| ssm | R Documentation |
ssm creates an S3 object representing a time-invariant state space
model:
ssm(z, b, C, S, xreg = NULL, bc = FALSE, cform = TRUE, tol = 1e-05)
z |
an object of class |
b |
vector of coefficients (m-dimensional). |
C |
matrix of coefficients (m x m). |
S |
covariance matrix of the error vector [u(t), v(t)], (m+1 x m+1). |
xreg |
design matrix of regressors. |
bc |
logical. If TRUE logs are taken. |
cform |
logical. If TRUE state equation is given in contemporaneous form, otherwise it is written in lagged form. |
tol |
tolerance to check if a value is zero or one. |
z(t) = b'x(t-j) + u(t) (observation equation), x(t) = Cx(t-1) + v(t) (state equation), j = 0 for contemporaneous form or j = 1 for lagged form.

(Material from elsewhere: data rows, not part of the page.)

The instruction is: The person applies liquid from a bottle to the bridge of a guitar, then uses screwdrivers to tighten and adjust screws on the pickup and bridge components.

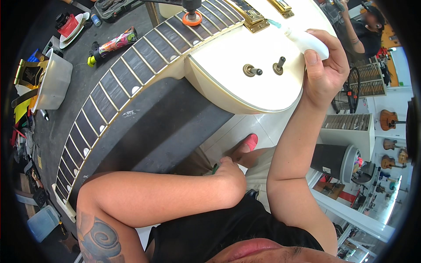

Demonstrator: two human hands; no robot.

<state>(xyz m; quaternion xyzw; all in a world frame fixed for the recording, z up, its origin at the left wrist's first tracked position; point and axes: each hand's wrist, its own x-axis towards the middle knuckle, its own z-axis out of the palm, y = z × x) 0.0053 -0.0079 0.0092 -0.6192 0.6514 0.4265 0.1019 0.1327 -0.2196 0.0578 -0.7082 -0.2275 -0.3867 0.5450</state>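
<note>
A cream-white electric guitar (219, 63) lies with its neck running down to the left. My right hand (326, 72) pinches a small white squeeze bottle (307, 42) over the guitar's top. The bottle's pale bluish tip points toward the gold pickup (252, 18). Two bare control posts (253, 70) stick up from the top, near the bottle. Dark fretboard (114, 81) and metal frets face up, and a tool with an orange ring (192, 19) presses on them near the body. My left hand (228, 168) hangs low before my waist, curled by something green; its fingers are mostly hidden.
The dark workbench (83, 94) carries a white plastic tub (55, 81), a colourful cylinder with a yellow end (115, 44) and scattered tools. A grey bin (333, 162) stands right of my arm. Another person (366, 33) is at the upper right. Guitars (388, 119) hang beyond.
</note>
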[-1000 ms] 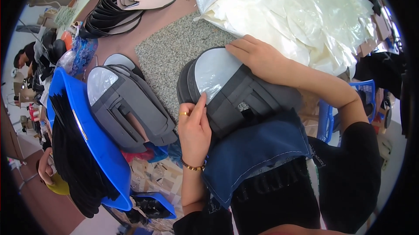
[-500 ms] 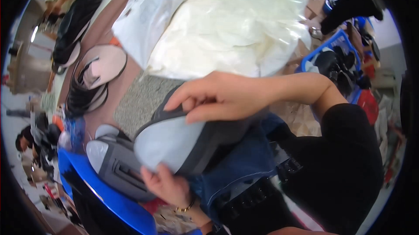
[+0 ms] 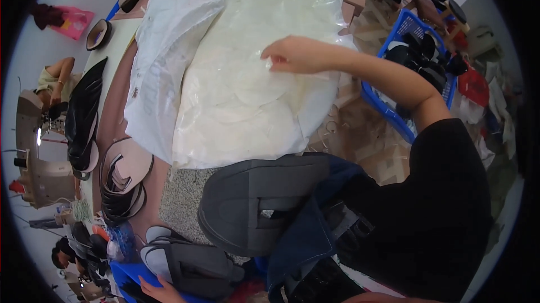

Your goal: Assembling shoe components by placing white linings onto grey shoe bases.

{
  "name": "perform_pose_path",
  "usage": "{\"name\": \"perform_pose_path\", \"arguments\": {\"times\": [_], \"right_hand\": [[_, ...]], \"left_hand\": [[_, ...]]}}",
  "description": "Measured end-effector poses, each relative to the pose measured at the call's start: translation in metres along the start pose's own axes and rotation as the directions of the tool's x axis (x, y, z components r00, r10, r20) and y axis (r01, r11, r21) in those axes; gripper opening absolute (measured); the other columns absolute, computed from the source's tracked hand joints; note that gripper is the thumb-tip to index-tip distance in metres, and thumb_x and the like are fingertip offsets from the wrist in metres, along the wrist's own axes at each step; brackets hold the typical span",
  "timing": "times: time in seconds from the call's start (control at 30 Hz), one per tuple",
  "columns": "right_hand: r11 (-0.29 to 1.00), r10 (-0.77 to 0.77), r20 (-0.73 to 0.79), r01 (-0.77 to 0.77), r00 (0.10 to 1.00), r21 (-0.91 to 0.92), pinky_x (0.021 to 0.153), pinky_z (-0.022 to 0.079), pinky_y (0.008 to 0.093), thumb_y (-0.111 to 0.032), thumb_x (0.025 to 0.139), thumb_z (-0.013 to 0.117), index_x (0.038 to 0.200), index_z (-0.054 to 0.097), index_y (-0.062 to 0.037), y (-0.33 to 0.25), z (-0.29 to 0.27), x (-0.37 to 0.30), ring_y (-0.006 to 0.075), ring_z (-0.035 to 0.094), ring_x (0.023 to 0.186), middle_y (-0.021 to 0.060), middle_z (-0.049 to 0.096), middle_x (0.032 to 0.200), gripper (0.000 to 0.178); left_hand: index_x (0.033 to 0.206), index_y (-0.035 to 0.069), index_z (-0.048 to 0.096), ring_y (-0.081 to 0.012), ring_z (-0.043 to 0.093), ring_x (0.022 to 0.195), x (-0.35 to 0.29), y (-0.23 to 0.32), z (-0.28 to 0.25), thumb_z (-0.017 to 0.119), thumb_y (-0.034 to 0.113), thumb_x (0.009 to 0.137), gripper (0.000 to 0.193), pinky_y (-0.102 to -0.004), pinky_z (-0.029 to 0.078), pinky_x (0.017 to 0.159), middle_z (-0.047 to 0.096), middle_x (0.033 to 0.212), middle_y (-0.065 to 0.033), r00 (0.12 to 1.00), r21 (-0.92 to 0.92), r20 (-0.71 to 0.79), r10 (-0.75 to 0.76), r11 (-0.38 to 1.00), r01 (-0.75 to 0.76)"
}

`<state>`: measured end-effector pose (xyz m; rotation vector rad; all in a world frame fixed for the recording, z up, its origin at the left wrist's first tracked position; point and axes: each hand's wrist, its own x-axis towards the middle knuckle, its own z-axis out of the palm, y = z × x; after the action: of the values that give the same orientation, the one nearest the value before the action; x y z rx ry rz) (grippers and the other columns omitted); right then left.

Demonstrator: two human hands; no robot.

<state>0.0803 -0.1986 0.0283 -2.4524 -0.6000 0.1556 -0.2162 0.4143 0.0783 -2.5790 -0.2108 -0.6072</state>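
My right hand [image 3: 298, 55] is over a broad stack of cream sheets [image 3: 242, 100] with a glossy, clear plastic-like surface. Its fingers are curled together, with a tiny whitish bit at the tips that I cannot make out. Low at the left, my left hand [image 3: 162, 292] shows its fingers stretched apart near a pile of grey cut pieces [image 3: 197, 269] with pale rounded ends. A dark grey rounded piece [image 3: 239, 204] with a slot, like a shoe upper, lies on the edge of a speckled stone slab [image 3: 183, 202] and my blue apron [image 3: 306, 232].
A white sack [image 3: 169, 38] lies beside the sheets. Black curved pieces [image 3: 84, 123] and pinkish pieces [image 3: 126, 162] are to the left. A blue basket [image 3: 382, 100] of black items stands right. A blue chair-like plastic edge [image 3: 126, 272] is lower left. Other people sit far left.
The right hand has left the grey piece and moved up over the cream sheets. The piece now lies dark side up. The left hand has let go and dropped lower left.
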Motion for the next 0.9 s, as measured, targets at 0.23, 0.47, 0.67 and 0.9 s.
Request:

Note: the lagged form (j=1) is equivalent to the future form x(t+1) = Cx(t) + v(t+1).
An object of class ssm containing:
z |
the input time series |
b |
observation coefficients |
C |
state transition matrix |
S |
error covariance matrix |
xreg |
regressor matrix (if provided) |
a |
regression coefficients for xreg (if computed) |
z.name |
name of the input series |
bc |
Box-Cox transformation indicator |
m |
number of state variables |
cform |
form indicator (contemporaneous vs lagged) |
is.adm |
admissibility flag |
Durbin, J. and Koopman, S.J. (2012) Time Series Analysis by State Space Methods, 2nd ed., Oxford University Press, Oxford.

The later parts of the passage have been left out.